◆ **ASSIGNMENT**
Give back the full listing, character for character, with no pictures.

_____

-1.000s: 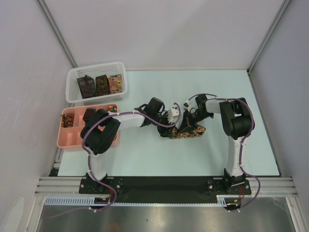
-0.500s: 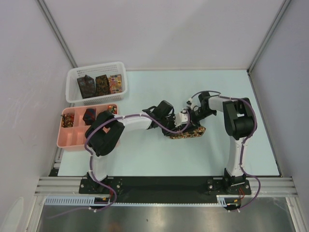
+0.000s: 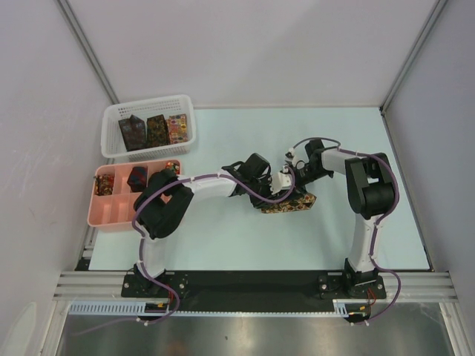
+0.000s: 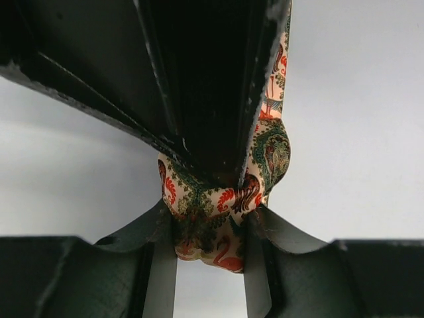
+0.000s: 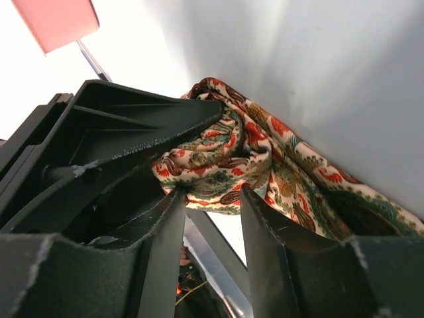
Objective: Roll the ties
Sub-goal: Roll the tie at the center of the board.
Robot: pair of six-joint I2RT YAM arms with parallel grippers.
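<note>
Top view: left arm and right arm reach in to the middle of the pale table (image 3: 223,245) and meet over a brown-gold patterned tie (image 3: 291,203), which lies in a bunched, folded heap there. Left gripper (image 3: 286,191) and right gripper (image 3: 295,186) sit tip to tip on the heap's far edge; jaw states are not readable from up here. White mesh basket (image 3: 148,101) sits at the table's far left with three folded ties (image 3: 156,130) standing in it. Pink tray (image 3: 95,208) lies just near of the basket, with small rolls (image 3: 137,178) in its far compartments. Left wrist view: left gripper (image 4: 211,225) is pinching a wad of the tie (image 4: 268,152), with the pale fingers (image 4: 159,278) pressed against the fabric from both sides. Red, green and cream paisley print. A strip of the same fabric runs up along a black finger (image 4: 199,79) of the other arm that hangs right over the wad. Right wrist view: right gripper (image 5: 211,199) has its jaws spread, with a clear gap between the fingers (image 5: 265,252). The tie (image 5: 252,152) is crumpled just at and beyond the tips, its folded edge touching them but not squeezed. The black body of the left gripper (image 5: 119,146) presses into the fabric from the left side. A pink shape (image 5: 56,20) fills the top left corner.
</note>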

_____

◆ **RESULT OF THE TASK**
-1.000s: 
-0.500s: 
+0.000s: 
+0.000s: 
+0.000s: 
Objective: Roll the ties
Sub-goal: Roll the tie at the center of the board.
Robot: pair of six-joint I2RT YAM arms with parallel grippers.
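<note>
Top view: left arm and right arm reach in to the middle of the pale table (image 3: 223,245) and meet over a brown-gold patterned tie (image 3: 291,203), which lies in a bunched, folded heap there. Left gripper (image 3: 286,191) and right gripper (image 3: 295,186) sit tip to tip on the heap's far edge; jaw states are not readable from up here. White mesh basket (image 3: 148,101) sits at the table's far left with three folded ties (image 3: 156,130) standing in it. Pink tray (image 3: 95,208) lies just near of the basket, with small rolls (image 3: 137,178) in its far compartments. Left wrist view: left gripper (image 4: 211,225) is pinching a wad of the tie (image 4: 268,152), with the pale fingers (image 4: 159,278) pressed against the fabric from both sides. Red, green and cream paisley print. A strip of the same fabric runs up along a black finger (image 4: 199,79) of the other arm that hangs right over the wad. Right wrist view: right gripper (image 5: 211,199) has its jaws spread, with a clear gap between the fingers (image 5: 265,252). The tie (image 5: 252,152) is crumpled just at and beyond the tips, its folded edge touching them but not squeezed. The black body of the left gripper (image 5: 119,146) presses into the fabric from the left side. A pink shape (image 5: 56,20) fills the top left corner.
</note>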

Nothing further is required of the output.